=== Section Start ===

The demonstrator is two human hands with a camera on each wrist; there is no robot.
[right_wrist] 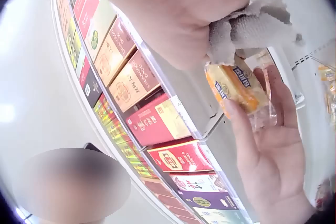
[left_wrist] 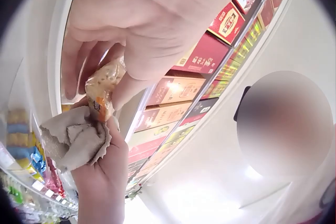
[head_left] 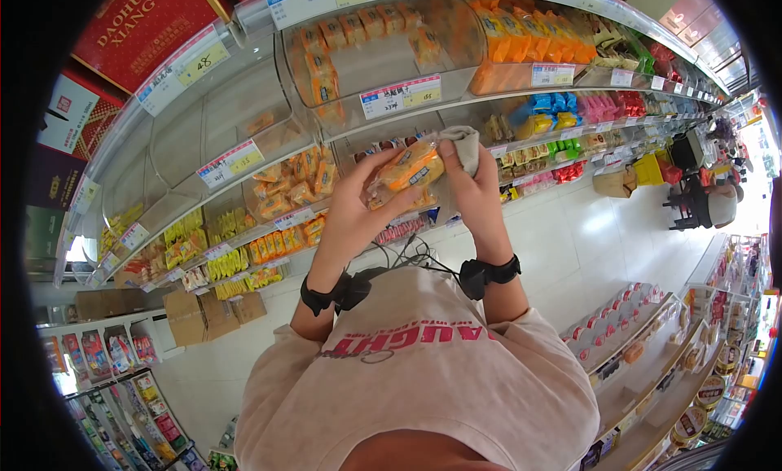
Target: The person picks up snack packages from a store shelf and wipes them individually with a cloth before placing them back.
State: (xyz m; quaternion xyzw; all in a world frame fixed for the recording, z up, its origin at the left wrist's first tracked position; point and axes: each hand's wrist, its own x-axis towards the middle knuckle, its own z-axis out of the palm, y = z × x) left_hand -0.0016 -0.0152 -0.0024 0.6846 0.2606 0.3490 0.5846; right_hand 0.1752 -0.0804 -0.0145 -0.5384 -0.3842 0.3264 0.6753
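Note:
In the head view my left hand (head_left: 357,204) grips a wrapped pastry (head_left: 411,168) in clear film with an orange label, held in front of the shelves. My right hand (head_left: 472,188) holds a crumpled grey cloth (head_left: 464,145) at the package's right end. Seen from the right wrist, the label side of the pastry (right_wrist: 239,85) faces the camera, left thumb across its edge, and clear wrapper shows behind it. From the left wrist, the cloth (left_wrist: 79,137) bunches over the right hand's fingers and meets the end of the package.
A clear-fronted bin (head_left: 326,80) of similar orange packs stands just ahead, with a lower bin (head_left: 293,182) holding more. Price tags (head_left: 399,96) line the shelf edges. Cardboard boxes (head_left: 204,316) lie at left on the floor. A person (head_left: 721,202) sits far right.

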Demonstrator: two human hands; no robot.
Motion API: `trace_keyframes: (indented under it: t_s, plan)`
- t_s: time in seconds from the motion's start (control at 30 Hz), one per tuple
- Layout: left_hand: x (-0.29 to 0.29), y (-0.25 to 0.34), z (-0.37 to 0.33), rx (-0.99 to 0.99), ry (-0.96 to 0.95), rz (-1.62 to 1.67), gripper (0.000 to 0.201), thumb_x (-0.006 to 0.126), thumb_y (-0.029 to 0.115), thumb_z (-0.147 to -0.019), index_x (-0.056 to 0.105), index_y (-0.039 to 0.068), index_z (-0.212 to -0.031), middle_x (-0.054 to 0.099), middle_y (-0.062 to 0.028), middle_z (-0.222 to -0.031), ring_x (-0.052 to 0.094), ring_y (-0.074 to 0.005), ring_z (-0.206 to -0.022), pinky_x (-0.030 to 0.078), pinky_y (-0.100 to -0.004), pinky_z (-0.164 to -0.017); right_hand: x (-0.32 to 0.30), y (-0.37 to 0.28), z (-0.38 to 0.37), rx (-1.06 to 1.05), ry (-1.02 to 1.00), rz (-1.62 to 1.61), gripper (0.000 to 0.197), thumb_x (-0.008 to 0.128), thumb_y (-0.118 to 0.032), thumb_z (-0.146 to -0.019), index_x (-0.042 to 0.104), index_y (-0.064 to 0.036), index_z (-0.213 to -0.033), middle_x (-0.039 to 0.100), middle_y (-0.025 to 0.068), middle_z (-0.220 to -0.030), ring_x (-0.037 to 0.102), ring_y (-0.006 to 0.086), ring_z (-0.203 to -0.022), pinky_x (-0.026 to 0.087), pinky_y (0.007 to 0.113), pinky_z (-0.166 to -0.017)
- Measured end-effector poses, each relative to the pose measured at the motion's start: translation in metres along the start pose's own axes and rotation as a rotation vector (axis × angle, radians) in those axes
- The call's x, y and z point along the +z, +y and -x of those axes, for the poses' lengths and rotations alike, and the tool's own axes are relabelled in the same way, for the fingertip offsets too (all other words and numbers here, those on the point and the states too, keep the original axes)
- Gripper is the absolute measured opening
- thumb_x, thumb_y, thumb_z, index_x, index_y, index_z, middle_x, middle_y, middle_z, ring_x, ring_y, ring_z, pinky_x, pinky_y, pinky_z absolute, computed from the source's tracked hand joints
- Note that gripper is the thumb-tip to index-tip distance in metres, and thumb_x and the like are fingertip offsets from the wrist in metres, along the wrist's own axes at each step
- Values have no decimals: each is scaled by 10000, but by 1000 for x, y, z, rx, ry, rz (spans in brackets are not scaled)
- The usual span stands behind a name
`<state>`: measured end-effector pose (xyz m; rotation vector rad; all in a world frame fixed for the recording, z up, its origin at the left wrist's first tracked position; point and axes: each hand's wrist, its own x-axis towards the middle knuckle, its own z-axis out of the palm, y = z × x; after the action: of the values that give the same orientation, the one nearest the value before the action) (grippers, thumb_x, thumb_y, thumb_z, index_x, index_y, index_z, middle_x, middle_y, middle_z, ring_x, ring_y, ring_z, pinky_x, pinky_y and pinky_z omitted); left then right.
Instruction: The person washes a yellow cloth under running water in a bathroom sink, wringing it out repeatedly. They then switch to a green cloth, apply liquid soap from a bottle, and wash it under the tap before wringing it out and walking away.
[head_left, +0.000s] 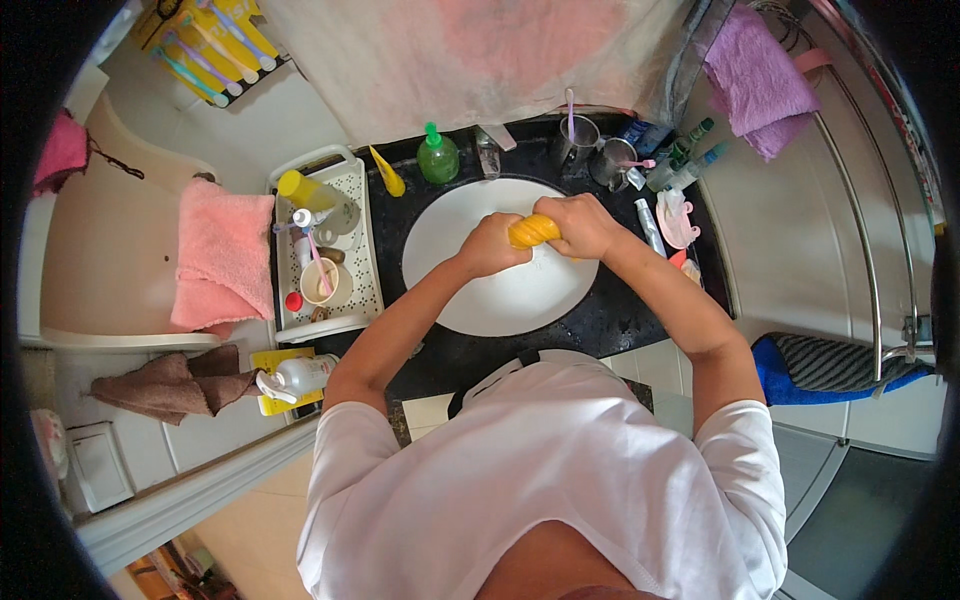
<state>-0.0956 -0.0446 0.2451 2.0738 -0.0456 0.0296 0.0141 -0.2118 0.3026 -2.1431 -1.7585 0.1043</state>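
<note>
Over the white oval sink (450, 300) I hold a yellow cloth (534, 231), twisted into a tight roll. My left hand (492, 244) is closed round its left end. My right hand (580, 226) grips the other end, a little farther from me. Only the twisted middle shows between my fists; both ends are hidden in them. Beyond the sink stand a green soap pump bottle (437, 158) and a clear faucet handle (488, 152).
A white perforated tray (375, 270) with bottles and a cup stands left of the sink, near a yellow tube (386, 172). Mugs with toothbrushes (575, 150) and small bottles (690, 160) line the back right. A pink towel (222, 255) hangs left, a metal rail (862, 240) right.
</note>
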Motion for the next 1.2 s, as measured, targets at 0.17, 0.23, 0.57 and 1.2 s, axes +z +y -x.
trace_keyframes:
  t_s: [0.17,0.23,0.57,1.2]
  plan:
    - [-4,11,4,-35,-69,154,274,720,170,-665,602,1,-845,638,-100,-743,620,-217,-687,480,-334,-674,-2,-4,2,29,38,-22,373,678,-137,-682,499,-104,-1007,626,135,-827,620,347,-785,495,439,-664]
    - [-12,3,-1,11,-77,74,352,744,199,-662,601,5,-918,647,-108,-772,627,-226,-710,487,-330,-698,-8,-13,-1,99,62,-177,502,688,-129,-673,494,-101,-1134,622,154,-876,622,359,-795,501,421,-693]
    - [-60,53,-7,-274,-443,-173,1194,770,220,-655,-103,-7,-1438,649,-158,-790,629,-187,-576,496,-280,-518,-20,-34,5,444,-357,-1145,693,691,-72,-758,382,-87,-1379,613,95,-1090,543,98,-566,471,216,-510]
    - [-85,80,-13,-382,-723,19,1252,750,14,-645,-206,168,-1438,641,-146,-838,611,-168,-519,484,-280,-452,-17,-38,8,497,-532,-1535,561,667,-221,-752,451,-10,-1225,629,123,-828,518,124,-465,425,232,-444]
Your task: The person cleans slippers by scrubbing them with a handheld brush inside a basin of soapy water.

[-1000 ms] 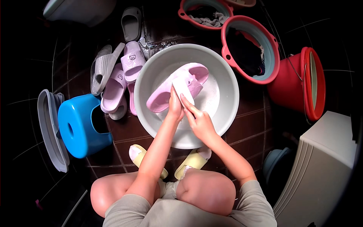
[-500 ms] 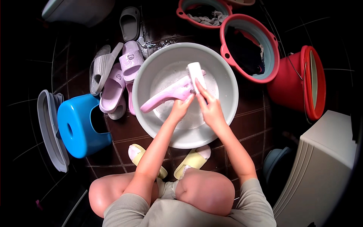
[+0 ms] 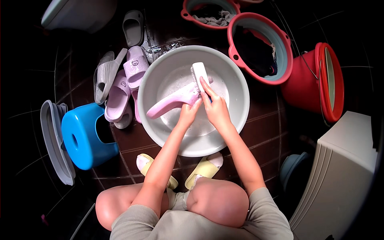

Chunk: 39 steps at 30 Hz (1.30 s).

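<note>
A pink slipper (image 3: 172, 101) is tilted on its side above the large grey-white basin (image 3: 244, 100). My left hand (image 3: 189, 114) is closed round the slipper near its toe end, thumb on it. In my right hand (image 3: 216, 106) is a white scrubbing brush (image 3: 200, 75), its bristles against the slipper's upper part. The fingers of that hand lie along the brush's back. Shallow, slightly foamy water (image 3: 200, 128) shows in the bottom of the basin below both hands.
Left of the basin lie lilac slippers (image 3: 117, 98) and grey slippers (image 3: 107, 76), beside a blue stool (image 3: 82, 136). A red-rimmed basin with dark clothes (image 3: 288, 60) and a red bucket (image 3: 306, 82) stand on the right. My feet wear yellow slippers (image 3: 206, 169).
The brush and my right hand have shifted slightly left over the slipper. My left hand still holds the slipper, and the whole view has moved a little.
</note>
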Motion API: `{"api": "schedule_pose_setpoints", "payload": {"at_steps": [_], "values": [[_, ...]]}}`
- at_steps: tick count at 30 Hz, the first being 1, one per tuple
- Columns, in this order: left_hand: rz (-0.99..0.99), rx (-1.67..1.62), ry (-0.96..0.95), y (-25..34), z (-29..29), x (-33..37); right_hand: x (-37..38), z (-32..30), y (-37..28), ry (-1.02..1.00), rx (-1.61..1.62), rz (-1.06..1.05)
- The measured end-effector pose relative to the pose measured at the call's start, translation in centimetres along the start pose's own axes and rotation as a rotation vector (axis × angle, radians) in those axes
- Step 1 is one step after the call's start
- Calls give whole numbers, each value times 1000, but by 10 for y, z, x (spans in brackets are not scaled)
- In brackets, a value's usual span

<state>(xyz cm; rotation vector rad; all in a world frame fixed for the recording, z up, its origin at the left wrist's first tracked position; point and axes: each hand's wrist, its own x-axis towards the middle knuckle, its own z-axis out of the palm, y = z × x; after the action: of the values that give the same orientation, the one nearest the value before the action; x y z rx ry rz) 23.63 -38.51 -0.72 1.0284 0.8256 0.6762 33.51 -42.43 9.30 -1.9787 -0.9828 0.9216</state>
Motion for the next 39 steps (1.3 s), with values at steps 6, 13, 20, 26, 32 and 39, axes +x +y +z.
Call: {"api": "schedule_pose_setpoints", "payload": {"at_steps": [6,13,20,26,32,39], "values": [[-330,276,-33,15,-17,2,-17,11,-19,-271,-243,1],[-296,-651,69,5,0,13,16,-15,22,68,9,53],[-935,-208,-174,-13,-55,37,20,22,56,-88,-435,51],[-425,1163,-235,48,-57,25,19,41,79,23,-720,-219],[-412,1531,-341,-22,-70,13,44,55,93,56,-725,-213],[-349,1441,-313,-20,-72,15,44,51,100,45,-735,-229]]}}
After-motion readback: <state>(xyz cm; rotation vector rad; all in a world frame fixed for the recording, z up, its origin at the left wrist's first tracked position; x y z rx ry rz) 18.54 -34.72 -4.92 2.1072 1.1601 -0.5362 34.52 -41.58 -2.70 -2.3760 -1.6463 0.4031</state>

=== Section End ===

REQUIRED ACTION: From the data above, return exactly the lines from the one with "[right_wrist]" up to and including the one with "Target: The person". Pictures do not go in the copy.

WRITTEN ANSWER:
[right_wrist] 
[left_wrist] 
[head_left] 
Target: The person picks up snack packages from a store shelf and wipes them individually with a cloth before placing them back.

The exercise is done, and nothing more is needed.